## Your instructions
Search the data for the word "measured" and copy every line where it occurs.

○ ○ ○ ○ ○

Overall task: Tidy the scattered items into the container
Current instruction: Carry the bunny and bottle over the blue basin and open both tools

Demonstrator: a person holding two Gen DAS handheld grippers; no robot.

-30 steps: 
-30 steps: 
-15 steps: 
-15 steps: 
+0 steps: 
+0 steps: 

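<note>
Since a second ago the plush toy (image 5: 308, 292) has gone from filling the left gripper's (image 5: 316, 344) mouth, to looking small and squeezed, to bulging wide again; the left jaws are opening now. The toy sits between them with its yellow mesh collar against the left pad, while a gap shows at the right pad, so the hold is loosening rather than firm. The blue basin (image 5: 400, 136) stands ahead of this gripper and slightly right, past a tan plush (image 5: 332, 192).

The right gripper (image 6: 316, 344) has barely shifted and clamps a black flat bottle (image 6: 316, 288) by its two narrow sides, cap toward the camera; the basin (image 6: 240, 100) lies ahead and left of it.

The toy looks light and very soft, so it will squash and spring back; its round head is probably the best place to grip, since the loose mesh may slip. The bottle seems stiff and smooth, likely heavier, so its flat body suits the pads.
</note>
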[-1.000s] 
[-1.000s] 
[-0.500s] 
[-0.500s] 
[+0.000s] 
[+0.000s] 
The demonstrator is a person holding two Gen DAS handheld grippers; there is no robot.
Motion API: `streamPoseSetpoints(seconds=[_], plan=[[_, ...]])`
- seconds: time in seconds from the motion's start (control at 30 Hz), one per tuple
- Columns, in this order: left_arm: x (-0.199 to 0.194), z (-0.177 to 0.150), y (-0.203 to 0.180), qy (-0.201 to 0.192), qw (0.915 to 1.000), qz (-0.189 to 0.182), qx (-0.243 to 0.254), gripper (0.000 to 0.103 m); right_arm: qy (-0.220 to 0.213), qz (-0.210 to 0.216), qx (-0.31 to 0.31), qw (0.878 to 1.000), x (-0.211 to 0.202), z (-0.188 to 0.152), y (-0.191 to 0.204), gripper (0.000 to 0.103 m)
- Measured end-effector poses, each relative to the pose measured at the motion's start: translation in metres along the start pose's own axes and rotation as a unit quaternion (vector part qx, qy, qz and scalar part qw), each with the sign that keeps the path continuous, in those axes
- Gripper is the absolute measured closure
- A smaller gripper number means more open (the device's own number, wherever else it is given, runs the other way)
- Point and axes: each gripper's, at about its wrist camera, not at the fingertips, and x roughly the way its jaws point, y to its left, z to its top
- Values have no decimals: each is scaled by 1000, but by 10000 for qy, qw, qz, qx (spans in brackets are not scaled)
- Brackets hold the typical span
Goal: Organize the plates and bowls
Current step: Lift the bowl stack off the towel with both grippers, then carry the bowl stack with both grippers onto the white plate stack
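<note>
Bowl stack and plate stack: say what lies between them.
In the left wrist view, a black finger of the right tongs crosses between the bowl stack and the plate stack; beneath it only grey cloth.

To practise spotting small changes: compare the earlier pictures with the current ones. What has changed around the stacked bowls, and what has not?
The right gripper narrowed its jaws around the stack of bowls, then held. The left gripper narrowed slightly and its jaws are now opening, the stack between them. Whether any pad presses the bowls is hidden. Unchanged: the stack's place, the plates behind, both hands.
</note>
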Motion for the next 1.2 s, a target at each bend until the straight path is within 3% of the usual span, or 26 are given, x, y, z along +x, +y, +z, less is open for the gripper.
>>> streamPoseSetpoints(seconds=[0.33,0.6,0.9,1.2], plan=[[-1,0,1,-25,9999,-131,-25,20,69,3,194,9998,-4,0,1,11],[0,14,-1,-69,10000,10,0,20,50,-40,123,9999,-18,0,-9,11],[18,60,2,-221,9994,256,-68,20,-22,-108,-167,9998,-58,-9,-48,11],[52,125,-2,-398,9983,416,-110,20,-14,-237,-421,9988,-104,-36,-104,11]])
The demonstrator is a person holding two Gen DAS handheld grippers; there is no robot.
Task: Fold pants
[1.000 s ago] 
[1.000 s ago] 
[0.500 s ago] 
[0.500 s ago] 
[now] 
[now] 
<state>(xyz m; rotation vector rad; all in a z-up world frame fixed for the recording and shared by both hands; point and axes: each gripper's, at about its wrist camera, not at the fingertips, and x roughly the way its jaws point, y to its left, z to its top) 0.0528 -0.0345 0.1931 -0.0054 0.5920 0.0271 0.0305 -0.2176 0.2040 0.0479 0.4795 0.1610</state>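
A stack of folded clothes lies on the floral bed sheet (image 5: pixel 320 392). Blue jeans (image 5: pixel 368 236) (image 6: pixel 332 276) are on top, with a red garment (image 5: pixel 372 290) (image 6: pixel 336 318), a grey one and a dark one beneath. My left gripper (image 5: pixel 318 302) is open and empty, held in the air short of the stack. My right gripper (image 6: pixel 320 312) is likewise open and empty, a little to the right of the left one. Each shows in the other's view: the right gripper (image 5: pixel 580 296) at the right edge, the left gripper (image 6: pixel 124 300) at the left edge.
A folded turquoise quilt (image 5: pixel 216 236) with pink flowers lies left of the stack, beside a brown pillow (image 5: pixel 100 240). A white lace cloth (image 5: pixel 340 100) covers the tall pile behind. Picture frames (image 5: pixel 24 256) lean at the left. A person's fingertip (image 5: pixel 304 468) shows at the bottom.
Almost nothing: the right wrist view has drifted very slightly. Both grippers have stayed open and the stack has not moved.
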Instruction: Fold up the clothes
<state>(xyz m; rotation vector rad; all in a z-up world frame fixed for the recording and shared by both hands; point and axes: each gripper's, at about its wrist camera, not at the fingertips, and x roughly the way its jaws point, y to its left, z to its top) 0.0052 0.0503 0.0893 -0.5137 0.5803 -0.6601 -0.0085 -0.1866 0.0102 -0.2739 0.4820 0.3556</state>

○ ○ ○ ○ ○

## Task solution
- Measured end-effector poses, each relative to the pose measured at the motion's start: translation in metres along the start pose's own axes and rotation as a unit quaternion (vector part qx, qy, qz and scalar part qw), each with the sign that keeps the path continuous, in those axes
- Gripper is the absolute measured closure

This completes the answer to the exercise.